*TASK REQUIREMENTS*.
Copy verbatim the block of lines in the entries below whose first line contains "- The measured" and whose last line contains "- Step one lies". Leave out all other lines.

[Records contained in a dataset]
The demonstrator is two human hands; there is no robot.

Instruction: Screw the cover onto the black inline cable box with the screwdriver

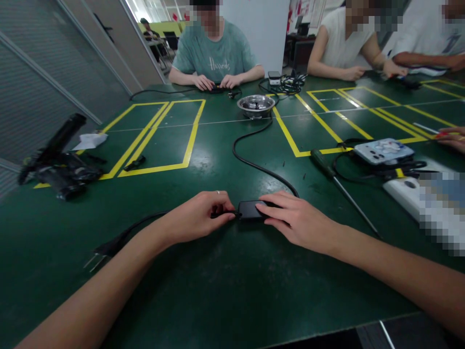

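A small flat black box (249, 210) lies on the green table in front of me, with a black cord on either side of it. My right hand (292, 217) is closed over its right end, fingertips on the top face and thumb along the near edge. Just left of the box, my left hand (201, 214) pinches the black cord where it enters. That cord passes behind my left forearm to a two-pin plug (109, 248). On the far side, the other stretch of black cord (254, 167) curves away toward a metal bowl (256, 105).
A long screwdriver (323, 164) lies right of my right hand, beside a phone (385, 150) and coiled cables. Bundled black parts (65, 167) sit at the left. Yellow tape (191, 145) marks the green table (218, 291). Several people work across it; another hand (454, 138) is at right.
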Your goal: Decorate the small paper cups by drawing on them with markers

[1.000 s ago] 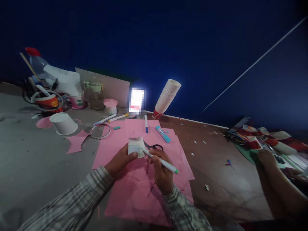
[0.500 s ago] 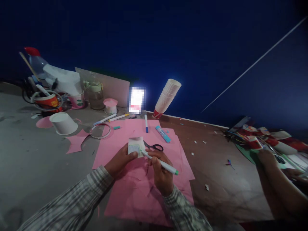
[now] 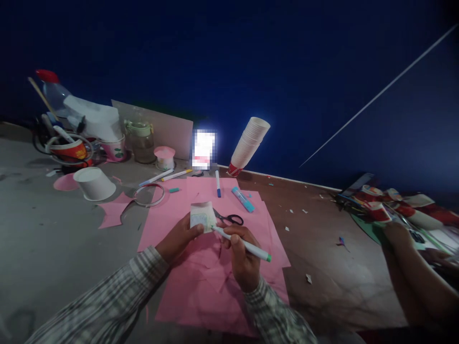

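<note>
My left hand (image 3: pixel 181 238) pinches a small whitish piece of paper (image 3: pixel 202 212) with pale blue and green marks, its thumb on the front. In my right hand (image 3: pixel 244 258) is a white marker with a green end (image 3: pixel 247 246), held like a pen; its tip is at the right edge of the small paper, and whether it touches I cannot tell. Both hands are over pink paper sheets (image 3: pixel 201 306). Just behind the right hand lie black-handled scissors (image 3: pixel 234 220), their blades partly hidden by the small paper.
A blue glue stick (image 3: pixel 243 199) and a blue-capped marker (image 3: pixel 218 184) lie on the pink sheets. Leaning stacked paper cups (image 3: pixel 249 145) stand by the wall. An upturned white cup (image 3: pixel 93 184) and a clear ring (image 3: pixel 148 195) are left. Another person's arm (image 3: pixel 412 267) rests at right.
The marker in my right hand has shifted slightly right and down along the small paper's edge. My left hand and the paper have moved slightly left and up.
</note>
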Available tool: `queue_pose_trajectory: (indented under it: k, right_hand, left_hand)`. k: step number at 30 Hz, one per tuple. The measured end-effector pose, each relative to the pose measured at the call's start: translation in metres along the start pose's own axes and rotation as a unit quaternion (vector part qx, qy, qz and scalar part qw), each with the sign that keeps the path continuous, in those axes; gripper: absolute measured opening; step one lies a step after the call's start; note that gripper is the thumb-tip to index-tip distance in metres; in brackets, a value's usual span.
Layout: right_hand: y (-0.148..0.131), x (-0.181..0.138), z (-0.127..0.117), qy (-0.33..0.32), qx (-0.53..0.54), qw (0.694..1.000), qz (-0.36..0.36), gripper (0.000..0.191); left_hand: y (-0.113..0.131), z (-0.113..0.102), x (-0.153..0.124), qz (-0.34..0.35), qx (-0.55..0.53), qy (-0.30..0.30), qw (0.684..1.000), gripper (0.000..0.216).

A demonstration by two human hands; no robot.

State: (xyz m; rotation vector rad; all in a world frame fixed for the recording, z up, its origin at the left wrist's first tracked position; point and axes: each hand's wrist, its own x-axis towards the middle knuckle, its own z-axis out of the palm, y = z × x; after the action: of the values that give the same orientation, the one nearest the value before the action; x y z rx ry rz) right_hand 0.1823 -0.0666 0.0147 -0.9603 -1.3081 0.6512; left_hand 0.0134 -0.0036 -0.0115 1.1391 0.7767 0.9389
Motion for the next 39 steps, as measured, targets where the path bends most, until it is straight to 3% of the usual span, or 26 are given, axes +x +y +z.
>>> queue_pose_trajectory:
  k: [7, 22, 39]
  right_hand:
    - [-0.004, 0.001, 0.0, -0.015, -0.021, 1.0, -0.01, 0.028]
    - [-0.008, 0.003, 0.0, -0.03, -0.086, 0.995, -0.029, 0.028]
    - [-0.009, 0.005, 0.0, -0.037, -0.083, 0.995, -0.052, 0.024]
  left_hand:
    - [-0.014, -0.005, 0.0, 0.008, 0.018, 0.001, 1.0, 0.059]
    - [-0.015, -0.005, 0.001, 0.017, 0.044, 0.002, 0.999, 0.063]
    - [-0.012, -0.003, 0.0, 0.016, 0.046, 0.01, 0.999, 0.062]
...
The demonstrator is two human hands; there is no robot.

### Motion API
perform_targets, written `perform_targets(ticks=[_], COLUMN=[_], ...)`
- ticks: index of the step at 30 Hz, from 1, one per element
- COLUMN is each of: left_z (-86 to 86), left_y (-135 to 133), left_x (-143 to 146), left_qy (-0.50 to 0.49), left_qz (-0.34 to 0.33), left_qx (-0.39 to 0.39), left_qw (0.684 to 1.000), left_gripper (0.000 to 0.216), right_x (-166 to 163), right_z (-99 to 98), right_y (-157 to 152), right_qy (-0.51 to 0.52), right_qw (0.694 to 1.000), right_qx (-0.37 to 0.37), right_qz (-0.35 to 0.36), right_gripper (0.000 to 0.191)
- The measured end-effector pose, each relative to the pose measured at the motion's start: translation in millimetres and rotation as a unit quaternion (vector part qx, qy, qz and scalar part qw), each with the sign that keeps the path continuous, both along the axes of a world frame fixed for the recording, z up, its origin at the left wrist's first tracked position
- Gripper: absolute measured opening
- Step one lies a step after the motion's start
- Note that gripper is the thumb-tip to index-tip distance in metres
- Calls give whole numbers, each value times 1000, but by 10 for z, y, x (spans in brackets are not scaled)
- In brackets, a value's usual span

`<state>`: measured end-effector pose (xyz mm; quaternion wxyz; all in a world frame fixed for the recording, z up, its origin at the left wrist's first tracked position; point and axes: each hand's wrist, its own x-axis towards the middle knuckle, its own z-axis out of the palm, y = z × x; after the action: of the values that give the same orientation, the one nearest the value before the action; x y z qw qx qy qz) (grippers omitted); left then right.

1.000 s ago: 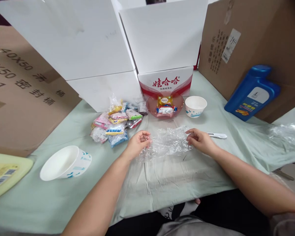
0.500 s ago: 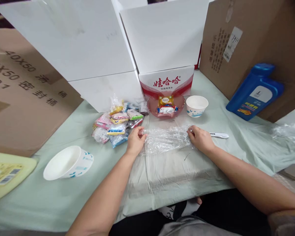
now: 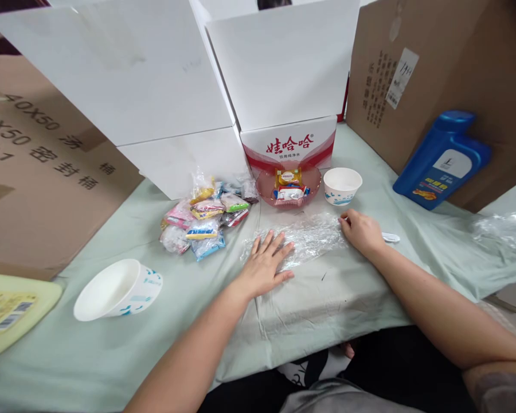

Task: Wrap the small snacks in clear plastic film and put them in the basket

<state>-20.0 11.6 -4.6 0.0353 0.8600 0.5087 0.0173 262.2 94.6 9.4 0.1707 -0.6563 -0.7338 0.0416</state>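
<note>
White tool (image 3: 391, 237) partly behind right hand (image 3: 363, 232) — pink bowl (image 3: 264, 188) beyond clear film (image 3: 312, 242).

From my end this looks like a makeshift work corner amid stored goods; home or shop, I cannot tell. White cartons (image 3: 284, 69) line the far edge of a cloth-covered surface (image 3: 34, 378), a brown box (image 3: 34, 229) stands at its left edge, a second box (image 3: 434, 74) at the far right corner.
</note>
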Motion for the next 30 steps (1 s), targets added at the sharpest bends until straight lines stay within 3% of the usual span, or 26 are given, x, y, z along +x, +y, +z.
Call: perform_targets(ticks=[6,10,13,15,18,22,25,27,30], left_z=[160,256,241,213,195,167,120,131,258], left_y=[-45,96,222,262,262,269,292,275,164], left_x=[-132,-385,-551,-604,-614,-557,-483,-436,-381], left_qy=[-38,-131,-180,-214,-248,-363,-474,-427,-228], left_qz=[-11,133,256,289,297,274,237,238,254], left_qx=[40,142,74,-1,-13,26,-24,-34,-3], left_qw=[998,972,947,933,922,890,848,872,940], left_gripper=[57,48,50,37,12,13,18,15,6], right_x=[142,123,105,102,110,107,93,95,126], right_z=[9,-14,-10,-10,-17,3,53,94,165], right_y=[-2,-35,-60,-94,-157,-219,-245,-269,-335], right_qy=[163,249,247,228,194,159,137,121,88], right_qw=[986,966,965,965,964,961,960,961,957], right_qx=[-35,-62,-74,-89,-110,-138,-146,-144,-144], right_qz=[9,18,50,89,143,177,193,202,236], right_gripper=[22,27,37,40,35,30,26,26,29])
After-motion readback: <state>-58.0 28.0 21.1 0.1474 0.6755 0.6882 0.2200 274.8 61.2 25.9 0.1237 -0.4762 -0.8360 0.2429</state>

*YOUR RESPONSE*.
- The measured end-effector pose, each relative to the pose measured at the motion's start: translation in millimetres and rotation as a unit quaternion (vector part qx, qy, qz and scalar part qw), each with the sign that keeps the path continuous, both along the axes of a world frame fixed for the recording, z up, its origin at the left wrist's first tracked position
- Gripper: absolute measured opening
- Step one lies a step after the motion's start

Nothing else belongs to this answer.